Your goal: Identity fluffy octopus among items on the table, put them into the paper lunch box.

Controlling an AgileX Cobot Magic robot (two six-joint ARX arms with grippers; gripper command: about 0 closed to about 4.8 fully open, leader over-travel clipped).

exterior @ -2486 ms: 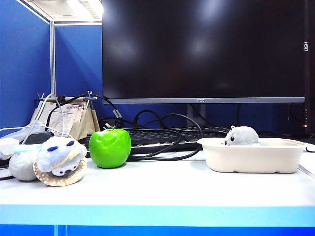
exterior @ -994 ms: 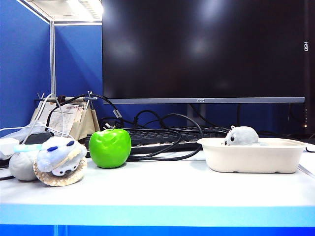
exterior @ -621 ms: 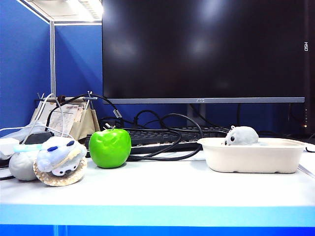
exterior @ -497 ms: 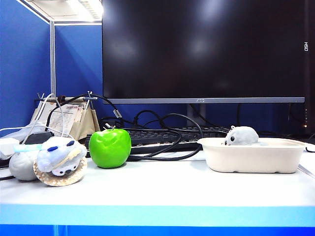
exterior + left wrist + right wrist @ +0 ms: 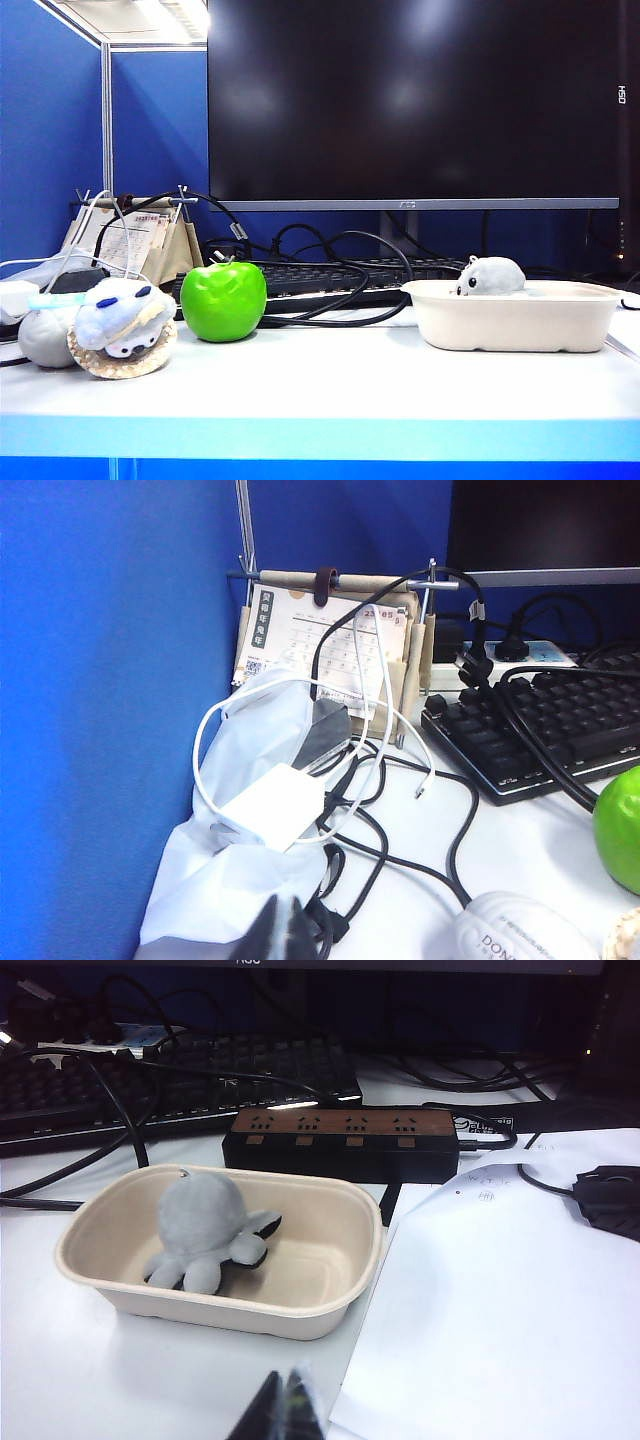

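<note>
The fluffy octopus (image 5: pixel 205 1228) is lying inside the paper lunch box (image 5: pixel 300 1312), so both grippers, left gripper (image 5: pixel 285 930) and right gripper (image 5: pixel 283 1405), are hanging back from the box, jaws pressed together, empty.

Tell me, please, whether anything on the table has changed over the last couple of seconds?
Nothing visibly changed. The fluffy octopus still sits in the paper lunch box, and the green apple and plush bird remain at the left. The left gripper and right gripper, both shut, hold nothing.
</note>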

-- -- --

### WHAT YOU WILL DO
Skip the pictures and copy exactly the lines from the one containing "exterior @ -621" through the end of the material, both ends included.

### SOLUTION TO THIS TASK
exterior @ -621 ms: 
exterior @ -497 ms: 
exterior + left wrist + right wrist @ +0 ms: 

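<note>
The fluffy octopus (image 5: pixel 205 1228) is lying inside the paper lunch box (image 5: pixel 300 1312), so both grippers, left gripper (image 5: pixel 285 930) and right gripper (image 5: pixel 283 1405), are hanging back from the box, jaws pressed together, empty.

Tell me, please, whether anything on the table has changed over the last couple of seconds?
Nothing visibly changed. The fluffy octopus still sits in the paper lunch box, and the green apple and plush bird remain at the left. The left gripper and right gripper, both shut, hold nothing.
</note>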

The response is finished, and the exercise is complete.